Exercise instructions:
Pull every line containing "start" out of the listing below.

━━━━━━━━━━━━━━━━━━━━

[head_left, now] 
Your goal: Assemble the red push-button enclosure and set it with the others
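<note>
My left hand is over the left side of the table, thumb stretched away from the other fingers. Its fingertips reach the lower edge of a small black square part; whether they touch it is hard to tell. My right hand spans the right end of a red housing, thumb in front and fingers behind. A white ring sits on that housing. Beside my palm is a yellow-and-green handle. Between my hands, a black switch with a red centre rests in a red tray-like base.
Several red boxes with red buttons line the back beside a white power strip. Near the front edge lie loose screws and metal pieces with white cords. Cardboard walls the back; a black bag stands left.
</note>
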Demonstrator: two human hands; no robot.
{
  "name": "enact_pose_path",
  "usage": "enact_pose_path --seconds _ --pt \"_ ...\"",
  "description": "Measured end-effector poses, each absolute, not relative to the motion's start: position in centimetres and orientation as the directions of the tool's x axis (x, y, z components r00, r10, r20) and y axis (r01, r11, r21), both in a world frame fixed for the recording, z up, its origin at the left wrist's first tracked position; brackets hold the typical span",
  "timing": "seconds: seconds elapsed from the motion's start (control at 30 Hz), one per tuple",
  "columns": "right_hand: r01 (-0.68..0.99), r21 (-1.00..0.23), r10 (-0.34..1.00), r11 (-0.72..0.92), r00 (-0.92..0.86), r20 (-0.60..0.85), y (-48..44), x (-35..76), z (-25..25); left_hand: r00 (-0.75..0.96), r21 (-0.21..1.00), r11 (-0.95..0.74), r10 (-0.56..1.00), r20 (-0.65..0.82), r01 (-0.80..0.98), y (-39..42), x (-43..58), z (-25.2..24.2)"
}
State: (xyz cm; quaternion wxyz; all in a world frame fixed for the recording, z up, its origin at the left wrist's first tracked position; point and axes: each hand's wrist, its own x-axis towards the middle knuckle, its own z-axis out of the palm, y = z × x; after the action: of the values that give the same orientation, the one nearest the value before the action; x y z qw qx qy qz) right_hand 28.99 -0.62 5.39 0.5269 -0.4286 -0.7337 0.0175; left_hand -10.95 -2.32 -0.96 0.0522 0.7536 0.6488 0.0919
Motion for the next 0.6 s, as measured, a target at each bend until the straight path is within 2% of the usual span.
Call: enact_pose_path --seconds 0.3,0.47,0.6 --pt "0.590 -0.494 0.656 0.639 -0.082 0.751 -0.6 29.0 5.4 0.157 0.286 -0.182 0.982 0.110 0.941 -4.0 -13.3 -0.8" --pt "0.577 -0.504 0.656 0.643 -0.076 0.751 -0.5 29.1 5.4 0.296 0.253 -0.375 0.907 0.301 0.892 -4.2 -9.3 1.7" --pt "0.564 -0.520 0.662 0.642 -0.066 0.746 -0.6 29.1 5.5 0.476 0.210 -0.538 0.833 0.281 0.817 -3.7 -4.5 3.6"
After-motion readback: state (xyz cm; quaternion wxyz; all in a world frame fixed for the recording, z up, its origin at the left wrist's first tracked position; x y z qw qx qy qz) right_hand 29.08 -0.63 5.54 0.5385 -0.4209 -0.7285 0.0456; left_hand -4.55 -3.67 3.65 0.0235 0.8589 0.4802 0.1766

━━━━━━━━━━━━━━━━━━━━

Output for this task:
  "description": "Measured end-effector poses, each absolute, not relative to the motion's start: position in centimetres and orientation as the directions of the tool's x axis (x, y, z components r00, r10, r20) and y axis (r01, r11, r21), both in a world frame fixed for the recording, z up, its origin at the left wrist's first tracked position; brackets hold the typical span",
  "timing": "seconds: seconds elapsed from the motion's start (control at 30 Hz), one per tuple",

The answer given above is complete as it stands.